What Brendan did was wrong. There is absolutely no equivocation about that, but Brendan does not have the ability to atone for his actions the way neurotypical people do. If jail is about rehabilitation, which we all know it’s not for real, then what is the point of sending him there when he has no real understanding of the reason? It is merely to satisfy the lust of people who view Black kids as older and more prone to criminality. It is a call to action without purpose. It is void of justice.
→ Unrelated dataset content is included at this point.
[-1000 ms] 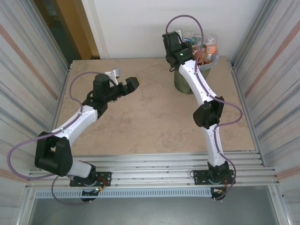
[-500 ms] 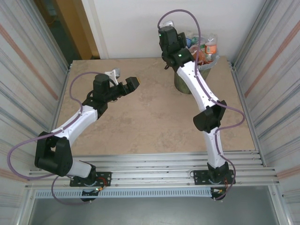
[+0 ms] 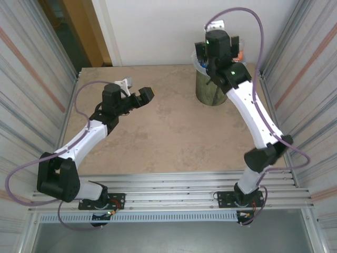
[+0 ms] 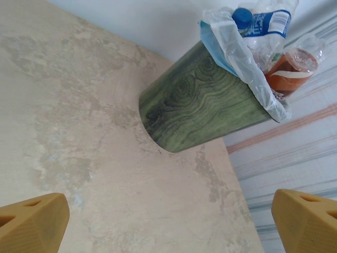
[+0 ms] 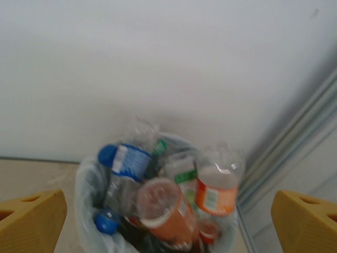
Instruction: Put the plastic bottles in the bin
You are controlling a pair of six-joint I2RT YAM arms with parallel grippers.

Black kids rarely get the benefit of the doubt.
Online, Black kids get referred to as monkeys, animals or future criminals without hesitation, even without the presence of wrongdoing on their part. The justice system is not about justice nearly as much as it is about justifying the abuse and misuse of Black people. When a population can no longer serve you, you make them serve time in a for-profit prison system. Even as children, you demonize them for their own murders and victimizations. You can hunt them and say they attacked you (Trayvon Martin, 17), you can shoot them in the head for holding toy guns in an open carry state (Tamir Rice, 12), you can shoot them when their parents tell them to call the police (Aderrien Murry, 11), you can shoot them while they are asleep (Aiyana Jones, 7) and get away with it, as did every perpetrator of the crimes done to these four children. The youngest person with a known birthdate to be executed by the American Injustice System is George Stinney who was tried and convicted for the murder of two young white girls, aged 7 and 11, his conviction was vacated 70 years after his electrocution. When the media reports on white adults, especially lone gunmen who commit heinous crimes, ones that are methodical and that they have planned for extensive periods of time, they are also quick to report that the criminal had a history of mental illness as a justification for mass murder.
NEW: The mother of Brendan Depa, the 6ft 6in teen who beat his teacher unconscious over a Nintendo Switch, is pleading for the teacher to "show mercy" on her son.
— Collin Rugg (@CollinRugg) December 1, 2023
Depa's adoptive mom, Leanne Depa, says sentencing her autistic son to prison will be a "death sentence."
Depa is… pic.twitter.com/T2fBkeICBl
A documented history of challenges, lack of support, and literally being a special needs student is not enough to satisfy the hunger of those who would rather see a child spend the rest of his life behind bars than they would rather see justice.